I kicked up a little social-media shitstorm over the weekend with the observation that Israeli conduct since Ehud Olmert left office in 2009 has played an important role in declining support for Israel within the Democratic Party.

Because Benjamin Netanyahu has been prime minister for virtually this entire period, it’s a little bit hard to tease apart which elements of this are specific to him and which reflect broader trends in Israeli politics and society.

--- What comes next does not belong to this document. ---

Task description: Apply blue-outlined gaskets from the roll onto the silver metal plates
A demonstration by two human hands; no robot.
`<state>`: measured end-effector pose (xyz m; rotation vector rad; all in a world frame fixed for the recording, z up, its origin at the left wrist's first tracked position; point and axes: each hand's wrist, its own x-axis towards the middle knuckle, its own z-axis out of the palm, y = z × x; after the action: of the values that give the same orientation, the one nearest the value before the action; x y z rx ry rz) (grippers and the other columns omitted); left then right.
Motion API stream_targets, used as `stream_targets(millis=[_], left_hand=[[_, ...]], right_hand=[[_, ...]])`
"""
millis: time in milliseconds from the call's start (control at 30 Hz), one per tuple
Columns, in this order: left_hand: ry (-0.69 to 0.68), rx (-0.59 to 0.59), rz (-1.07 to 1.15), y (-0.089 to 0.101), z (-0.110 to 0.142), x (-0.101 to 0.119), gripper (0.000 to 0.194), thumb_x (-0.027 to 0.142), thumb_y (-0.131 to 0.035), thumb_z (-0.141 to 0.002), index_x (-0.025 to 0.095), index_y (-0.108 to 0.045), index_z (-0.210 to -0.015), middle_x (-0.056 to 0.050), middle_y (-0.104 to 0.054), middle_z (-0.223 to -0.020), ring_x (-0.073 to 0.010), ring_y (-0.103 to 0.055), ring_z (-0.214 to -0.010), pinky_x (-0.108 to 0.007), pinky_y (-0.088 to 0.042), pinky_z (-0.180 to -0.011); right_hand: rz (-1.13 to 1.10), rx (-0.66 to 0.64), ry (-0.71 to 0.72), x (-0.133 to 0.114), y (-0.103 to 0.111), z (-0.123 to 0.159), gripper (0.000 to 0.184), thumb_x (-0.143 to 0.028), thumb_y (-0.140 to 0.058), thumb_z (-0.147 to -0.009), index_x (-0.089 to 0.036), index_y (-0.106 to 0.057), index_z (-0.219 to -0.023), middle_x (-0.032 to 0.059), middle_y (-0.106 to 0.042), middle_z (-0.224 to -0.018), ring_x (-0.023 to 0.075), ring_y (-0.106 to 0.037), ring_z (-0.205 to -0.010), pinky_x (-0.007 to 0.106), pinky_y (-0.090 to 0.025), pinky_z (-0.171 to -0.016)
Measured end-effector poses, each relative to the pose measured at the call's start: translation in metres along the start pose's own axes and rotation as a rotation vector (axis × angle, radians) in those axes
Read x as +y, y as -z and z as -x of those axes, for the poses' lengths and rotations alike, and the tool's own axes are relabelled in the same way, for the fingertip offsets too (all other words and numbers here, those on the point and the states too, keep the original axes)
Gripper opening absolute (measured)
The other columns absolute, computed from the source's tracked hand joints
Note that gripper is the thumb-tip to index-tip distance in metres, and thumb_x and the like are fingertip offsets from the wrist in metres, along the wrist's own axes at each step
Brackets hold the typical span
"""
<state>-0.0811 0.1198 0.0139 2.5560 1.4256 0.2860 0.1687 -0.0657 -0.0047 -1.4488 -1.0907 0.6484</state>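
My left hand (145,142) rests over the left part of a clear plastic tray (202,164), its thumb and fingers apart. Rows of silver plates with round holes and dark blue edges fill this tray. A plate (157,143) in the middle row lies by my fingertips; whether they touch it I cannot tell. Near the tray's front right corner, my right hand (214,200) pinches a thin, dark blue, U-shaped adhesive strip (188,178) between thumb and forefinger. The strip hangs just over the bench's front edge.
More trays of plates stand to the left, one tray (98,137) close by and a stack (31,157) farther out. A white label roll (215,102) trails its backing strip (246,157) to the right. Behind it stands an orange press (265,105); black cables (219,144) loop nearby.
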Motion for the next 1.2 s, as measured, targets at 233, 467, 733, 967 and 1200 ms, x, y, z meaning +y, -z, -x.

A lot of American liberal Zionists who I know like to very precisely personalize this around Netanyahu, who genuinely does seem to relish the prospect of turning Israel into a polarized partisan issue in the United States, and these Zionists are very much hoping he will fall from power in Israel’s upcoming elections.

That said, while Netanyahu is a controversial figure in Israel, the most divisive issue in Israeli politics right now has to do with the government’s approach to Haredi Jews, not its approach to the Palestinian issue. I think a government led by Naftali Bennett or Gadi Eisenkot would try harder at public diplomacy — and would not have figures like Bezalel Smotrich and Itamar Ben-Gvir in its cabinet undermining its efforts — and that would probably make a difference.

But the scale of the difference will be pretty modest without a different approach to Palestinians.

Since I tend to get lumped together with Ezra Klein a lot, I want to be clear that I am a good deal more sympathetic to the substance of the Israeli view on this than he is. I used to be a big peacenik and as a result got to go on a peacenik junket to the West Bank where I met Palestinian Authority officials but also a range of Palestinian civil-society actors. And I was taken aback by how genuinely unreasonable they were.

That being said, it’s still the case that Israel’s post-2009 posture of saying it wants to rule indefinitely over a subject population of non-citizens is a huge public-relations problem and, to the extent that Israelis care about foreign perceptions, they should consider doing something about this.

What I actually think is interesting here, though, is the extent to which the backlash to this take among pro-Israel Jewish Americans just exactly parallels dysfunctional political approaches normally associated with the left.

The thinking starts with the fact that some people are biased against Israel for bad reasons and jumps to the conclusion that opponents are all motivated by bigotry, so your own conduct is totally irrelevant and the best posture to take is maximum aggression at all times. This is just not a reasonable way to approach politics — it’s the same kind of expressive, counterproductive identity politics the right complains about from the left, just assigned a different valence by the happenstance of coalition alignment.

There are always persuadable audiences and, especially when you think people are biased against you, it’s in your interest to think of ways to overcome those biases.

You cannot escape the slow boring of hard boards.

Don’t just focus on the worst people

To go all the way to the other end of the political spectrum, it’s clearly true that a non-trivial fraction of the population has retrograde views about gender and sexual orientation and is not particularly interested in a nuanced conversation about trans rights.